YOUR ASSIGNMENT:
Read the data and repeat it in full, exactly.

* * * * * * * * *

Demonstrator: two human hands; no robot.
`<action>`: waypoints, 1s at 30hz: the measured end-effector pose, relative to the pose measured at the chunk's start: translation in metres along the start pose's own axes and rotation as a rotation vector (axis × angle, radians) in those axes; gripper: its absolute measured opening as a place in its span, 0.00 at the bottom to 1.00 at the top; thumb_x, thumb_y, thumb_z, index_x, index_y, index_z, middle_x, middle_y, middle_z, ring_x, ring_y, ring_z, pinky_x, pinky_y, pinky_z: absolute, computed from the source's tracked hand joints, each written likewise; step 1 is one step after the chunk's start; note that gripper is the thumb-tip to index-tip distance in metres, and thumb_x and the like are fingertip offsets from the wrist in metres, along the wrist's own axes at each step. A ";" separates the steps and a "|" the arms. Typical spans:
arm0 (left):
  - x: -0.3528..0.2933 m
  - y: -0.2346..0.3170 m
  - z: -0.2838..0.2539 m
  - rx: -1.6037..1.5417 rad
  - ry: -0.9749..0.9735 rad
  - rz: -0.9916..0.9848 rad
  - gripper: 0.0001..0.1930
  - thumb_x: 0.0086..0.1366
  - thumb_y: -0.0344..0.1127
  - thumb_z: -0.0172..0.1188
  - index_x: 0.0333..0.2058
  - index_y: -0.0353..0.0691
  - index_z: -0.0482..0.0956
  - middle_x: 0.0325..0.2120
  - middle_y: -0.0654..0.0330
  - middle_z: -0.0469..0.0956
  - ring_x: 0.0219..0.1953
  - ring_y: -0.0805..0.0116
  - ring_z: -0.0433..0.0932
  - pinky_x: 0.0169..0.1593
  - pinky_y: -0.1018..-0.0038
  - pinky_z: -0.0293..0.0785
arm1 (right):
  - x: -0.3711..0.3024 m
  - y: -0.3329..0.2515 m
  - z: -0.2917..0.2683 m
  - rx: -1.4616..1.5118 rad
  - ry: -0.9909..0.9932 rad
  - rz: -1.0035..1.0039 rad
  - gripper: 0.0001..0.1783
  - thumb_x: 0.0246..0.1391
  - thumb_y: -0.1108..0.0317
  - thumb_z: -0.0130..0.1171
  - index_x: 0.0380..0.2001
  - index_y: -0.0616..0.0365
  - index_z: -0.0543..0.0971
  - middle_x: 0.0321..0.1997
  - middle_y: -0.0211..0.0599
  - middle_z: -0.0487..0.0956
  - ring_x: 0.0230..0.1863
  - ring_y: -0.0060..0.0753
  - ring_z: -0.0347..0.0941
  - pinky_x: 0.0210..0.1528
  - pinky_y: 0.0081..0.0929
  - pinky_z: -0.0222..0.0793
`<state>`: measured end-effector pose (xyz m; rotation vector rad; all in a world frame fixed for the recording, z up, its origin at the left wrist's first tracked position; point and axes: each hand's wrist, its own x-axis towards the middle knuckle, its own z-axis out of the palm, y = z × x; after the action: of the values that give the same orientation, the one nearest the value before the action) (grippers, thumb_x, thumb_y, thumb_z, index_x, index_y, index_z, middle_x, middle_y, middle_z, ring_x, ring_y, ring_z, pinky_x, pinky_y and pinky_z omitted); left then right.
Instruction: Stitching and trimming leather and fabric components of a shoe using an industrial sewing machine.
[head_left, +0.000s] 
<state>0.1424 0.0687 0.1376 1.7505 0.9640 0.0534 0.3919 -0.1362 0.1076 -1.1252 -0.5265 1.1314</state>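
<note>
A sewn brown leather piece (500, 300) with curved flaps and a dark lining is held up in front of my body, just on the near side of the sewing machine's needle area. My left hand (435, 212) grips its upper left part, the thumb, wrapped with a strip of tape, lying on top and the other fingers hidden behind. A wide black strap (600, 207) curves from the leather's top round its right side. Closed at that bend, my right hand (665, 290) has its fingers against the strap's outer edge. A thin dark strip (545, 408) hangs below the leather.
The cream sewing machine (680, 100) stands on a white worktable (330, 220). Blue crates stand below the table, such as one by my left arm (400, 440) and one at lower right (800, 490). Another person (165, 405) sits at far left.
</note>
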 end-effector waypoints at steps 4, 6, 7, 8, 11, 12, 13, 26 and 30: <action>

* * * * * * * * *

EXPECTED ANSWER:
Demonstrator: two human hands; no robot.
`<action>`: waypoints, 1s at 30hz: the measured end-effector pose, relative to the pose measured at the chunk's start: translation in metres along the start pose's own axes and rotation as a rotation vector (axis × angle, radians) in those axes; gripper: its absolute measured opening as a place in its span, 0.00 at the bottom to 1.00 at the top; thumb_x, thumb_y, thumb_z, index_x, index_y, index_z, middle_x, middle_y, middle_z, ring_x, ring_y, ring_z, pinky_x, pinky_y, pinky_z: absolute, computed from the source's tracked hand joints, each written likewise; step 1 is one step after the chunk's start; note that gripper is the thumb-tip to index-tip distance in metres, and thumb_x and the like are fingertip offsets from the wrist in metres, along the wrist's own axes at each step. A ";" separates the steps and a "|" the arms. Typical spans:
arm0 (left):
  - x: -0.3528..0.2933 m
  - y: -0.2346..0.3170 m
  - z: -0.2838..0.2539 m
  - rx: -1.6037..1.5417 rad
  - ry: -0.9749..0.9735 rad
  - rz: -0.9916..0.9848 rad
  - gripper: 0.0001..0.1930
  - thumb_x: 0.0086..0.1366
  - thumb_y: -0.0344..0.1127
  - thumb_z: -0.0172..0.1188
  - index_x: 0.0333..0.2058
  - index_y: -0.0353..0.0691
  - index_z: -0.0482..0.0956
  - middle_x: 0.0325..0.2120
  - middle_y: -0.0654..0.0330
  - middle_z: -0.0469..0.0956
  - ring_x: 0.0219..0.1953
  - ring_y: -0.0805..0.0116
  - ring_z: -0.0433..0.0932
  - pinky_x: 0.0169..0.1593
  - pinky_y: -0.1018..-0.0038
  - pinky_z: -0.0293..0.0785
arm1 (right):
  - x: -0.3711..0.3024 m
  - y: -0.3329..0.2515 m
  - z: -0.2917..0.2683 m
  - rx: -1.4616..1.5118 rad
  - ry: -0.9909..0.9932 rad
  - rz: -1.0035..1.0039 rad
  - gripper: 0.0001..0.1783
  - thumb_x: 0.0246..0.1391
  - thumb_y: -0.1108..0.0317
  - thumb_z: -0.0130..0.1171
  - index_x: 0.0380..0.2001
  - index_y: -0.0616..0.0365
  - index_z: -0.0543..0.0971
  - middle_x: 0.0321..0.1997
  - middle_y: -0.0211..0.0599
  - middle_z: -0.0487..0.0956
  - ring_x: 0.0230..0.1863
  - ring_y: -0.0060..0.0753
  - ring_z: -0.0347..0.0941
  - pinky_x: 0.0210..0.1528
  - pinky_y: 0.0081..0.0929
  - pinky_z: -0.0222..0.0793
`<state>`: measured end-effector pose (xyz m; rotation vector rad; all in a world frame fixed for the recording, z up, its origin at the left wrist's first tracked position; point and axes: each hand's wrist, its own x-axis towards the middle knuckle, its own z-axis out of the palm, y = z × x; after the action: of the values that give the same orientation, the one nearest the value before the action) (grippers, thumb_x, thumb_y, thumb_z, index_x, index_y, index_z, middle_x, middle_y, middle_z, ring_x, ring_y, ring_z, pinky_x, pinky_y and pinky_z omitted); left then right.
Instruction: Stitching and trimming leather and fabric components of a shoe using an industrial sewing machine.
[head_left, +0.000s] 
<state>0.1424 0.0687 0.1376 1.7505 0.9640 0.0534 0.3919 -0.1362 0.1076 -1.1252 -0.5265 1.1314</state>
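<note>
A sewn brown leather piece (500, 300) with curved flaps and a dark lining is held up in front of my body, just on the near side of the sewing machine's needle area. My left hand (435, 212) grips its upper left part, the thumb, wrapped with a strip of tape, lying on top and the other fingers hidden behind. A wide black strap (600, 207) curves from the leather's top round its right side. Closed at that bend, my right hand (665, 290) has its fingers against the strap's outer edge. A thin dark strip (545, 408) hangs below the leather.
The cream sewing machine (680, 100) stands on a white worktable (330, 220). Blue crates stand below the table, such as one by my left arm (400, 440) and one at lower right (800, 490). Another person (165, 405) sits at far left.
</note>
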 end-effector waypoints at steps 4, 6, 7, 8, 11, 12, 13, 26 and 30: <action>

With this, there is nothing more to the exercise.